2 Responses to “Chrysler (DCX) New Momentum High and Impulse Buy example”

  1. Jordan Says:

    Hi Corey,
    Trying to comment here to see if it works…How much of leeway do you usually give to avoid rinse and wash situation, but yet ensure that the stop is not too big to stomach?

  2. Corey Says:

    Hey Jordan.
    In the past, I placed stops “Just beyond the point where your idea would be proven wrong” ie. just below a trendline or moving average (if you buy based on price touching a rising moving average, if it falls below, you’re idea was wrong, right? Not always).

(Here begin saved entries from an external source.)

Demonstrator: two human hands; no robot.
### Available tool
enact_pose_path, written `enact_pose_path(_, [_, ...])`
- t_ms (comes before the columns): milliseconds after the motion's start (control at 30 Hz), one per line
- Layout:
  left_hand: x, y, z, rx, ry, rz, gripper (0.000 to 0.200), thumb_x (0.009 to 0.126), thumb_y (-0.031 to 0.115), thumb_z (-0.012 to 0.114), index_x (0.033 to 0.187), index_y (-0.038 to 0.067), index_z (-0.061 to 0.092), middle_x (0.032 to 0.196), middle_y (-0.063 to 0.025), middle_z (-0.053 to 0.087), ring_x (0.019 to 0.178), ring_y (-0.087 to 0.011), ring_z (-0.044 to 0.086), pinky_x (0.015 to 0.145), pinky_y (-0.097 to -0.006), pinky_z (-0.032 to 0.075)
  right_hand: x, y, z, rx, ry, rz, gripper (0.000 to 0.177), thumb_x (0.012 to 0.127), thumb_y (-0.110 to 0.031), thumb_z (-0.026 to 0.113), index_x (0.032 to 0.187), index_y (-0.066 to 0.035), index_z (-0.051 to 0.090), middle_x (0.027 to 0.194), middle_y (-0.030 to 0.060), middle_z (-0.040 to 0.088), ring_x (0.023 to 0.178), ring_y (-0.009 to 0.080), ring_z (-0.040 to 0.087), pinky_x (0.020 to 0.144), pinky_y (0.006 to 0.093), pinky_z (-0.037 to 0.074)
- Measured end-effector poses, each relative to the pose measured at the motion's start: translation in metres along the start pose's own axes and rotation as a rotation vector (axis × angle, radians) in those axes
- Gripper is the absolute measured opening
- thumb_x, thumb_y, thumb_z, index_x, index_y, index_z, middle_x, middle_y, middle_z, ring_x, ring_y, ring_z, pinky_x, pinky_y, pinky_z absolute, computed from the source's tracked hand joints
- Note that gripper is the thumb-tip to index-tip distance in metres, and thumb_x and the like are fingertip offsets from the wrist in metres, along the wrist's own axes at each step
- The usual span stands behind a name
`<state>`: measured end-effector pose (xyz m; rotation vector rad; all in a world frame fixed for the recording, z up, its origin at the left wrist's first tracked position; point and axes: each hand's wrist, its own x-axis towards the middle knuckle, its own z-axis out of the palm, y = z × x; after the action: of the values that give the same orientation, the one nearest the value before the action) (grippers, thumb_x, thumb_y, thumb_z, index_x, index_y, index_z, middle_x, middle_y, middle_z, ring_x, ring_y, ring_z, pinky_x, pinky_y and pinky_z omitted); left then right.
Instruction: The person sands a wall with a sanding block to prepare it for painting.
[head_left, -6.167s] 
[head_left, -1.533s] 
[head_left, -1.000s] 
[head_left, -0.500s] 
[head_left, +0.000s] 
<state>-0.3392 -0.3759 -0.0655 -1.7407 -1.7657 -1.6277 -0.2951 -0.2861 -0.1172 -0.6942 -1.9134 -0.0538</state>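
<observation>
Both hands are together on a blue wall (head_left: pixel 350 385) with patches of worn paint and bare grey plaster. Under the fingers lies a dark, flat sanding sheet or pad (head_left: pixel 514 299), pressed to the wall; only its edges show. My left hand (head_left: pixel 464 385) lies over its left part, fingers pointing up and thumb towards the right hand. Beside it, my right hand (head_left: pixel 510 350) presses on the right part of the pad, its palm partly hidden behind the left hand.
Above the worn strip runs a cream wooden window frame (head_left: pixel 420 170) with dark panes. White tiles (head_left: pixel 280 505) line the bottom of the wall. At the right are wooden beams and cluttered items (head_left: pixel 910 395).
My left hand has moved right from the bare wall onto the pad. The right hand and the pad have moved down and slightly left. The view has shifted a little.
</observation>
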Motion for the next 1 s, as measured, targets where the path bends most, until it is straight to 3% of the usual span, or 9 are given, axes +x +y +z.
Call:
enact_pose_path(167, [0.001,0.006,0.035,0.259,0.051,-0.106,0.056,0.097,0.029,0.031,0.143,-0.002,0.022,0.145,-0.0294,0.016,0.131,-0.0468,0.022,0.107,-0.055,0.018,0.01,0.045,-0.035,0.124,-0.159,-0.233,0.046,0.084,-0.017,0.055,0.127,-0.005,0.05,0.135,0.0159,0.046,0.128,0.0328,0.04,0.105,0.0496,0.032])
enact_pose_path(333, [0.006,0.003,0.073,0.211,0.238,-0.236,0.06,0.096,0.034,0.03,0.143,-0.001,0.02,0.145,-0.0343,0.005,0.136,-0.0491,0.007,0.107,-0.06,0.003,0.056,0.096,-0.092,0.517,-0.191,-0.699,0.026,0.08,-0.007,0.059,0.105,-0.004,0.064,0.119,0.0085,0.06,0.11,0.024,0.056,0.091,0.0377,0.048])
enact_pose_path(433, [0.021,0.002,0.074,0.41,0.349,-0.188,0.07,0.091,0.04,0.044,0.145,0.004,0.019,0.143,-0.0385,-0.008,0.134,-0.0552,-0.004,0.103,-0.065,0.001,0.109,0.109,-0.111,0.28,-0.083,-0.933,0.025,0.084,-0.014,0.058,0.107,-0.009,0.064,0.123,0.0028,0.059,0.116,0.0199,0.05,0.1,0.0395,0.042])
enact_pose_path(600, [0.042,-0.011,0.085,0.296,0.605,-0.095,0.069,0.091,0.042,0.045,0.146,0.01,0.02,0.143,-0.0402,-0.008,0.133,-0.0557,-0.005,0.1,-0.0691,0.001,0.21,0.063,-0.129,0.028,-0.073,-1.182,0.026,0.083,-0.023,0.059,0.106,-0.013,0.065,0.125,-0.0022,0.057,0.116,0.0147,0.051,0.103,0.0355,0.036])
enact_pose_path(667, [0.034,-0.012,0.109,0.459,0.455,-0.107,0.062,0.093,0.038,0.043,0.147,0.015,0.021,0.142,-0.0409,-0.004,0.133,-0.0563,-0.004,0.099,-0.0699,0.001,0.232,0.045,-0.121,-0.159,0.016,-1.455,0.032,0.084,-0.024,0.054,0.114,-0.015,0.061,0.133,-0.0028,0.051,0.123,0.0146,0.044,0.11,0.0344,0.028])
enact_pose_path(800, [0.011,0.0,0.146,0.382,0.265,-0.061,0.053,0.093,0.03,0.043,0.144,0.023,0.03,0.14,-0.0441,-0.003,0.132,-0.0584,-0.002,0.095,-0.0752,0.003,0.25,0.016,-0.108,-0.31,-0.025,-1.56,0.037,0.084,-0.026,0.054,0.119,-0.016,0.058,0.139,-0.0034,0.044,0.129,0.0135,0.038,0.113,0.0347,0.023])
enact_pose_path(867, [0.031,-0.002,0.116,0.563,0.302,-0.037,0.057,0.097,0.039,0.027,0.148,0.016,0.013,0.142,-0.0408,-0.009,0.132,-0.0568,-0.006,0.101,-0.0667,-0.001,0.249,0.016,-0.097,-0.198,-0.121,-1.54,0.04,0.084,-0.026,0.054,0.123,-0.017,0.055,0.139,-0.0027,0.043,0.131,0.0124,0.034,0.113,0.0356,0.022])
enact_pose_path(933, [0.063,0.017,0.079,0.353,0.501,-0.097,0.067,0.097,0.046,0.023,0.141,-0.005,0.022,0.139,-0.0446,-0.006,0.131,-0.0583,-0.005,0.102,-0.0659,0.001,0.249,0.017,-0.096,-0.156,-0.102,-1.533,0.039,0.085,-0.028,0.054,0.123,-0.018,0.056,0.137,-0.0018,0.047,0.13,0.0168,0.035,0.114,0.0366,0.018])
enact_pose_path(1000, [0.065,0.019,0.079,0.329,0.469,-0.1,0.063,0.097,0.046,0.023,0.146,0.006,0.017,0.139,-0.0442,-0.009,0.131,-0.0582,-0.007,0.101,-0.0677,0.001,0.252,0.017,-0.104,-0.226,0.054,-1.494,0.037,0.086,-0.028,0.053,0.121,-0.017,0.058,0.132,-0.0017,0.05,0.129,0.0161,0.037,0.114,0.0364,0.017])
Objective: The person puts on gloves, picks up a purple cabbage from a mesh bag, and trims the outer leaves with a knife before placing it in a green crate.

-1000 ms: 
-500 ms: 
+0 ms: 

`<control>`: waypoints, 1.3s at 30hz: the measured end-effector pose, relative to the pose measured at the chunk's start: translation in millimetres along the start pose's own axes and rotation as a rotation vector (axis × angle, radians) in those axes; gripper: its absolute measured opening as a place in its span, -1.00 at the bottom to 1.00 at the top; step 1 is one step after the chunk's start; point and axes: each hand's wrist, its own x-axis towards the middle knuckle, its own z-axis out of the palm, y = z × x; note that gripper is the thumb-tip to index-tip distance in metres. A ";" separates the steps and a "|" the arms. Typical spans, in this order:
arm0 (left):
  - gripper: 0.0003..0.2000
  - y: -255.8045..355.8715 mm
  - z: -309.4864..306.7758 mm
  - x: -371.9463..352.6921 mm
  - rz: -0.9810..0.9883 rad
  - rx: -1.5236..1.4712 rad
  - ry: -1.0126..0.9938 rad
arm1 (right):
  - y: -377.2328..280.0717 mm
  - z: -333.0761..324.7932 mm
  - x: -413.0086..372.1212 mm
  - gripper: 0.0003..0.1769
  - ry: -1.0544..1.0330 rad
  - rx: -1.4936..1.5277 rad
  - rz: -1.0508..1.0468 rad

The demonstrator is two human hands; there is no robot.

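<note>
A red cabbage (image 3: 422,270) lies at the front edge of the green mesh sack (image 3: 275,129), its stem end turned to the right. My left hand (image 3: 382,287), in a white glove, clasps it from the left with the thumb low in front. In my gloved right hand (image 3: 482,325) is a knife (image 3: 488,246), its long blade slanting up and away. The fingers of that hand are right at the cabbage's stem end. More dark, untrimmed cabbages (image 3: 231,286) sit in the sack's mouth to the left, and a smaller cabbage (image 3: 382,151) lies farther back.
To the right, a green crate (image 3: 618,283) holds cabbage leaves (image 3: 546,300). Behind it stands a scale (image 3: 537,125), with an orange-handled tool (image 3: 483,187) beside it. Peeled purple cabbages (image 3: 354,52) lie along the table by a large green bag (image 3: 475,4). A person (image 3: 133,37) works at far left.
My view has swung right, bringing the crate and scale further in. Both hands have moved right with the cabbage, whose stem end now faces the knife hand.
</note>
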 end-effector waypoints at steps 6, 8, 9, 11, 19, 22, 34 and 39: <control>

However, I got stopped out more times than I was happy with and got very frustrated (even developed terms for it: “perversion trade” or “perversion stop”) and decided I had to lower my stop.

    When swing trading, I force myself to allow at least one dollar of ‘stoppage’ but this is really dependent upon the stock (higher volatile stocks must have larger stops). Using Average True Range is a good way to do so, as well. I once used 25c or 50c on a swing trade, knowing I had a great entry, but that strategy rarely worked as it does in the ‘textbooks’. It feels so good to have a tight stop, but that isn’t a good long-term profit strategy. Remember, trading success often comes down to who can take on the most “heat”.

    I personally think using 1 ATR or even 1.5 x ATR is a good stop for swing trades with potential profit targets of $3 to $5 dollars. When scalping, this is not possible, of course.

    In this case had I traded it (I did not see it until this weekend and the opportunity is missed), I probably would have placed my stop below the rising 50 period MA and entered when price first touched the rising 20 period MA. I would have expected a quick result, but that rarely happens, and would have been forced to endure a nasty rinse (just below the twenty, that is). Emotion (fear) would have probably told me to sell there (just before the big move). Let me preface: Placing a stop below the 50 MA is proper, but I would have probably placed it just below $66 (entry around $67.50 – big red bar before the rinse) and been rinsed (almost to the penny of where I likely would have placed my stop). I like to think I would have bought back when price crossed back above the rising 20.

    Stop placement is personal, and depends on your risk tolerance. Remember, if you just absolutely must place stops too close (my natural preference), write a command rule in your plan that says “if price rises above my buy point after I am stopped out, then I must buy back the stock”. This will help prevent missing out, or passing on the trade set-up altogether (which is what could happen after too many “rinse and wash” experiences).